» Work required
Across the listing below, count every line where the string "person" appears, then give only the count.
....
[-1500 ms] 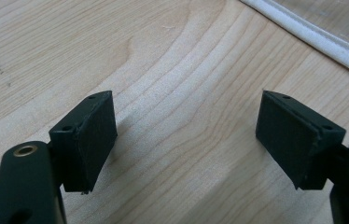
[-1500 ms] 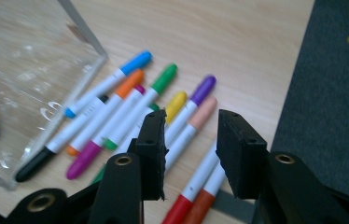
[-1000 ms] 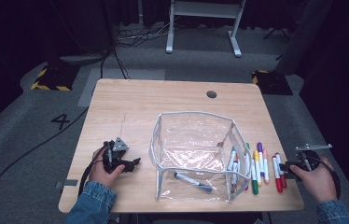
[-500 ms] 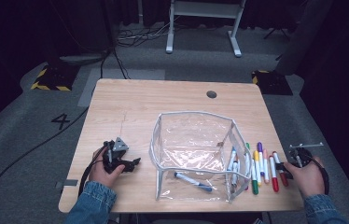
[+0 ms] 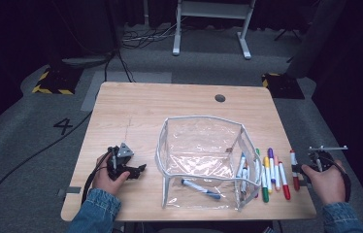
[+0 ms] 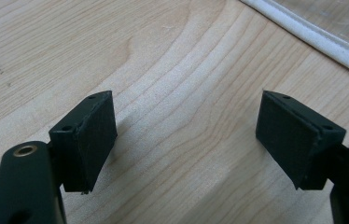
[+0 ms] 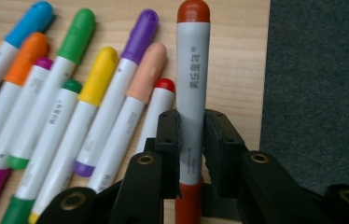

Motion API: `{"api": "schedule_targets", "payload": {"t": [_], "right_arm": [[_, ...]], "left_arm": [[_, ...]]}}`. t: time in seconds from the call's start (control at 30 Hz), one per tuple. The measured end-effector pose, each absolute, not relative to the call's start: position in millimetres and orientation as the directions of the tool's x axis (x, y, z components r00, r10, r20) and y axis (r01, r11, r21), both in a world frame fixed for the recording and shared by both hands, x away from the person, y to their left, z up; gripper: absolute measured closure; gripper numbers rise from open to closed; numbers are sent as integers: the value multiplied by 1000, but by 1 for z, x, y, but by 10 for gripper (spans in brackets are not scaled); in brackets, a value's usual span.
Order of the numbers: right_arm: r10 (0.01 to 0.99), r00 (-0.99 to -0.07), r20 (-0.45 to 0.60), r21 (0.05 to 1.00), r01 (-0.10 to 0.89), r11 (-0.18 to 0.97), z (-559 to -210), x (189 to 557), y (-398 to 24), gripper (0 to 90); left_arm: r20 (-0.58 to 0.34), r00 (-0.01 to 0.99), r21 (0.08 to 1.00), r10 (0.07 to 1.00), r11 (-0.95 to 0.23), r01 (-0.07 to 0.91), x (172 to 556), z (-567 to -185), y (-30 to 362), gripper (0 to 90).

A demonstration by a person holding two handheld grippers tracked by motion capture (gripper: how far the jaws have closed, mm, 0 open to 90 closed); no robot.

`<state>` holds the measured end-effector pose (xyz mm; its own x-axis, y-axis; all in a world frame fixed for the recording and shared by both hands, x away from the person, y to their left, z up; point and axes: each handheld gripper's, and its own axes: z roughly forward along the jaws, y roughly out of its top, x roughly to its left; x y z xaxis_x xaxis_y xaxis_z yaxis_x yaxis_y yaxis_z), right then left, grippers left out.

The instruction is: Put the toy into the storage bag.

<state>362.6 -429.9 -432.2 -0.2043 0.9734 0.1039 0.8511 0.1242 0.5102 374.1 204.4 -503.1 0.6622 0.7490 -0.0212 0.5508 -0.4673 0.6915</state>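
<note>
The right claw (image 7: 192,135) has just been closing, and its two black jaws now press on the barrel of the red-capped marker (image 7: 192,88), which stands between them with its red tip pointing away from the camera. In the high view this marker (image 5: 294,169) is the outermost of the row to the right of the clear pouch (image 5: 204,160), near the tabletop's (image 5: 170,102) right edge, and compared with a second ago the right hand (image 5: 326,180) has come in from beyond that edge to meet it. The marker seems slightly raised from the wood, though whether it is fully clear of the surface cannot be told. The other markers (image 5: 268,172), with green, purple, yellow, peach and red caps, lie side by side between the held marker and the pouch, while a blue-capped marker (image 5: 200,189) lies inside the pouch on its floor, and a few more lean against its right wall. The left claw (image 6: 186,140), to the left of the pouch, stands wide over bare wood with nothing between its pads, and it has not shifted. The grip looks secured, so the likely next step is to carry the marker leftwards and drop it through the pouch's open top.
</note>
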Motion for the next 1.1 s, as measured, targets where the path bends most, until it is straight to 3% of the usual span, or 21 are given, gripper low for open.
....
» Solution
3